Did something break and short the live 220 to chassis on either the dryer or water heater?
 
This is a good question and sometimes mis-understood.

There are Phantom voltages that can be generated by capacitively coupling of wires. When you try to draw current from these wires, the voltage drops to zero. Some Fluke meters have the ability to set a low Z mode.

Suppose, that one side of your breaker as faulty. I'm not saying it is. The water heater looks like a low value resistor, so it in esscence will show you that you have 120 V to ground on the bad side as well as the good side, the voltage goes from the good side to your meter to ground. the bad side, goes from the good side through a low value resistor (the dryer), to where you measured. 120 V measured through a <100 ohm resistor with no current flowing will still be 120 V.

Sometimes voltages across the breaker or across the switch, can tell you things when you know what;'s happening downstream. If the device is on, you expect a very low voltage across the switch/breaker.
 

Thread Starter

vcastagnoli

Joined Sep 18, 2015
3
I tested across the plug prongs on the dryer and find no continuity, so I don't think it has a short. The leads to the water heater show about 13 ohms, which is expected for the elements. I'll check the breaker once the sun comes up.
 
You might want to concentrate on the water heater first with the dryer plug removed. Also check the water heater for shorts to ground. Even though the dryer was working, it COULD be the water heater.
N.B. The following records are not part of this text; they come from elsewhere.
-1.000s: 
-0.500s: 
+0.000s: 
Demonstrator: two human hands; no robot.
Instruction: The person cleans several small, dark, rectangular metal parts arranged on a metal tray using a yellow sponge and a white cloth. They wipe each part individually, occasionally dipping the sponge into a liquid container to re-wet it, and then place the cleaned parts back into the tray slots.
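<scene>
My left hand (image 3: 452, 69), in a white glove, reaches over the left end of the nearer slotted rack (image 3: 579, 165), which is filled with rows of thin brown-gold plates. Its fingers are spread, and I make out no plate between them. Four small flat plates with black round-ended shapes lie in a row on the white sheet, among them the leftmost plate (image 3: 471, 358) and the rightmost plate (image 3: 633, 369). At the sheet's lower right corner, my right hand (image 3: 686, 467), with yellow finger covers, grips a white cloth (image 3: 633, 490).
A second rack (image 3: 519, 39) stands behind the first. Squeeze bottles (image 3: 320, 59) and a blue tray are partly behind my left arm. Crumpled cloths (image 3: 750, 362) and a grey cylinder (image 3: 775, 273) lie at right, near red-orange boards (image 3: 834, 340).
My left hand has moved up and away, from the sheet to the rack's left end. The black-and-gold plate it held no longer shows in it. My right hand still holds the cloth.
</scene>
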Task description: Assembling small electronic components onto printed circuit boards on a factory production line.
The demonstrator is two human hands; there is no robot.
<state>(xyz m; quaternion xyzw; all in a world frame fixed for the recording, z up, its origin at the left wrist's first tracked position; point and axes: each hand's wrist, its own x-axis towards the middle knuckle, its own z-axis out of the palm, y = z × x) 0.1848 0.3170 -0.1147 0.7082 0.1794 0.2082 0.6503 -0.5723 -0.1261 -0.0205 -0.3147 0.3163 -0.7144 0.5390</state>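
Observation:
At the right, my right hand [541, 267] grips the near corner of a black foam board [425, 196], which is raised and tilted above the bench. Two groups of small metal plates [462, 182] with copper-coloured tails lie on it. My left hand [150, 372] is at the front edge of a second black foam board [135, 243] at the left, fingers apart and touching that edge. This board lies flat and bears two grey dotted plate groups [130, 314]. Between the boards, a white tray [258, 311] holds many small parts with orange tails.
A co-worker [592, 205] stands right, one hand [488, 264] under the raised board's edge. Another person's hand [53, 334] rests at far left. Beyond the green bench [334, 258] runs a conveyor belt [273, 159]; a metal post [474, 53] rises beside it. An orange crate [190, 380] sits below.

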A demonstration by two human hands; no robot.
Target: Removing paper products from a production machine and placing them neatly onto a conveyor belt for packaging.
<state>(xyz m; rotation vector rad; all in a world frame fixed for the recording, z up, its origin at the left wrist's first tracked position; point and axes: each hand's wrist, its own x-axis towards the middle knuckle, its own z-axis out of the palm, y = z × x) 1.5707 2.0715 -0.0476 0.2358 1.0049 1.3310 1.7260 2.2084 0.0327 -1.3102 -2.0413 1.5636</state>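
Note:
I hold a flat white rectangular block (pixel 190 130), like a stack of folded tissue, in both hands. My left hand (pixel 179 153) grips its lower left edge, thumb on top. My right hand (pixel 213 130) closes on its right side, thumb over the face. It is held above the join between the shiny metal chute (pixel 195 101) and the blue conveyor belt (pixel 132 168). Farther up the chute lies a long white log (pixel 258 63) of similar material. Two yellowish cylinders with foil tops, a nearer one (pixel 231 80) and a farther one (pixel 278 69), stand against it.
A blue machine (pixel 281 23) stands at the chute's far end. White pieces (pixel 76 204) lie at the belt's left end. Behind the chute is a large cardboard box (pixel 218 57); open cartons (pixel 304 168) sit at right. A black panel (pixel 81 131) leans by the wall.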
Just, so you get the idea, a water heater consists of a thermostat (upper and lower elements), so both are a possibility. here's http://waterheatertimer.org/How-to-wire-water-heater-thermostats.html a typical water heater wiring diagram.

Since you have two things on the same circuit, somewhere the devices have to be paralleled. if your in the US, I don;t think the NEC allows two wires at the breaker. You have to pigtail.

The breaker can be bad. A "test light" may be a better tool. e.g. pull the dryer plug. and disconnect the water heater. Go to the source. Meaning the breaker.

When, you don;t have the resistive element paths. i.e. an open circuit as the load, THEN you will see zero volts.

With loads, you can check the "quality" of connects by doing un-obvios things. Measure ACROSS each pole of the breaker. A difficult measurement, but not impossible. Even connections can be checked when there is a LOAD. A probe on the wire itself and a probe on the lug can show a voltage drop between the wire and the lug.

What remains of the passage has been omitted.